Neutropenic fever was found to be the dose-limiting side effect of doxorubicin at 75 mg/m2 in combination with 400 mg GF210918 twice daily. The combination of doxorubicin with GF120918, however, showed no significant antitumor activity as only one patient showed a partial response. This is in line with the disappointing results of other studies with MDR converters in solid tumors and may reflect an unfavorable selection of patients.

The increase in the AUC of doxorubicinol at the optimal dose of GF120918 may be a matter of concern for future studies with MDR converters, since anthracycline metabolites may have a more deleterious influence on the heart than the parent compound [18]. In our study, 8 out of 16 patients continuing treatment with doxorubicin beyond a total dose of 200 mg/m2 showed a decrease in the LVEF of >10%. This figure is difficult to interpret as sound comparable data are lacking. In cardioprotection studies, LVEF values are seldom reported for this low cumulative doxorubicin dose [28, 30]. Gianni et al. evaluated prospectively the change in LVEF, measured by ultrasound, in breast cancer patients treated with the combination of paclitaxel and doxorubicin. Even at a cumulative doxorubicin dose of 180 mg/m2, a small but significant decline in LVEF compared to the baseline was observed [10]. The observed decrease in LVEF in our patients therefore may be within the range that can be expected from doxorubicin alone. Gonzalez et al. reported a study on doxorubicin and doxorubicin metabolites in serum and tissues of mice treated with doxorubicin with or without PSC833. Although serum levels of doxorubicin and doxorubicinol were not influenced by PSC833, the tissue levels of doxorubicin and doxorubicinol were significantly higher with the combination than with doxorubicin alone. High levels were found in the intestine, liver, adrenals and kidneys. Also in the heart the difference was statistically significant albeit smaller [11]. Therefore, although our data shows only a minor influence of GF120918 on the doxorubicin pharmacokinetics, more toxicity at the tissue level might be expected. Recently a pharmacologic study in mice lacking the mdr-1a gene mediating Pgp showed a longer retention of doxorubicin and doxorubicinol in heart tissue as compared to wild-type mice [32]. These observations should alert clinicians that a blockade of endogenous Pgp might indeed predispose to cardiac damage and that careful monitoring of cardiac function is advisable.

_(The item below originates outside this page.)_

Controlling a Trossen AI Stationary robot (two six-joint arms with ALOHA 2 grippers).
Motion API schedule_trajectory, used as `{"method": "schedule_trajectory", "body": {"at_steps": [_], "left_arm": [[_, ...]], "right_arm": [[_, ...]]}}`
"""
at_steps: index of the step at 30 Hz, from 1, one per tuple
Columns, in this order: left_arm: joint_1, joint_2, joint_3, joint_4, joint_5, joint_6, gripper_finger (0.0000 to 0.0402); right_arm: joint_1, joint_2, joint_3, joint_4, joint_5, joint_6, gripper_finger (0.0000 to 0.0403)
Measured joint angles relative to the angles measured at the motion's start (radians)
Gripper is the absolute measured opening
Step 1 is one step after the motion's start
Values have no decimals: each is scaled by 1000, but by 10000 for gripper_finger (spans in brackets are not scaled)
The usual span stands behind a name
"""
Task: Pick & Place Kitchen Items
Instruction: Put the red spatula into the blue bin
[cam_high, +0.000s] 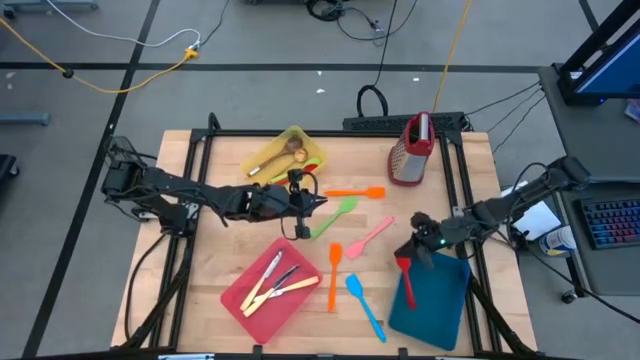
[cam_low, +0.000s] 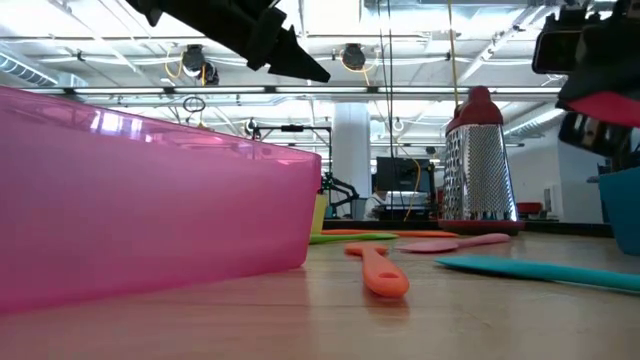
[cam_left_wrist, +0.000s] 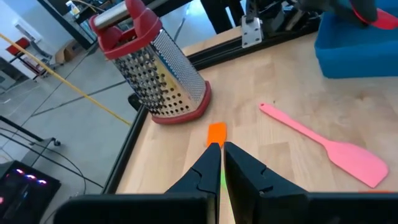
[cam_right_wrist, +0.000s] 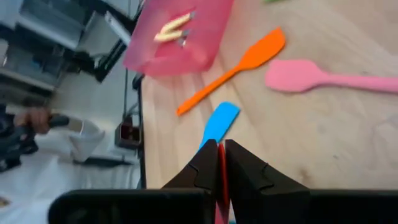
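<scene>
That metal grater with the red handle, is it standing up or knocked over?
Upright. The grater stands on its wide base on the table, red handle on top; the low view shows it vertical.

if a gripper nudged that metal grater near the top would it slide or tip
The grater probably tips: it stands upright, tall for its flared red base, in the left wrist view too. Pushed low, it likely slides on the smooth wooden table. Sheet metal suggests it is stiff and fairly light.
</scene>
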Motion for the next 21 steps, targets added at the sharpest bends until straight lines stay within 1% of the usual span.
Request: {"method": "schedule_trajectory", "body": {"at_steps": [3,8,10,15,17,21], "left_arm": [[6,0,0,-3,0,0,26],[11,0,0,-3,0,-17,26],[11,0,0,-2,0,-35,26],[10,0,0,-4,0,-57,26],[11,0,0,-4,0,-60,26],[11,0,0,-3,0,-83,26]], "right_arm": [[29,-17,-10,-9,70,30,11],[47,-65,8,2,78,-9,8],[55,-86,13,1,69,-28,9],[98,-95,12,-15,-57,60,9],[126,-86,6,-34,-57,111,9],[181,-50,-27,-38,-22,186,9]]}}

In conclusion, The MDR converter GF120918 can achieve plasma concentrations that inhibit Pgp both in vitro and ex vivo with minimal side effects. At the recommended dose level of doxorubicin 60 mg/m2 on day 3 in combination with GF120918 on days 1–5, there exists a pharmacologic interaction between the two drugs resulting in increased hematologic toxicity. Doxorubicin can however, in contrast to combinations with other MDR converters, be administered at a dose considered clinically active in most tumor types.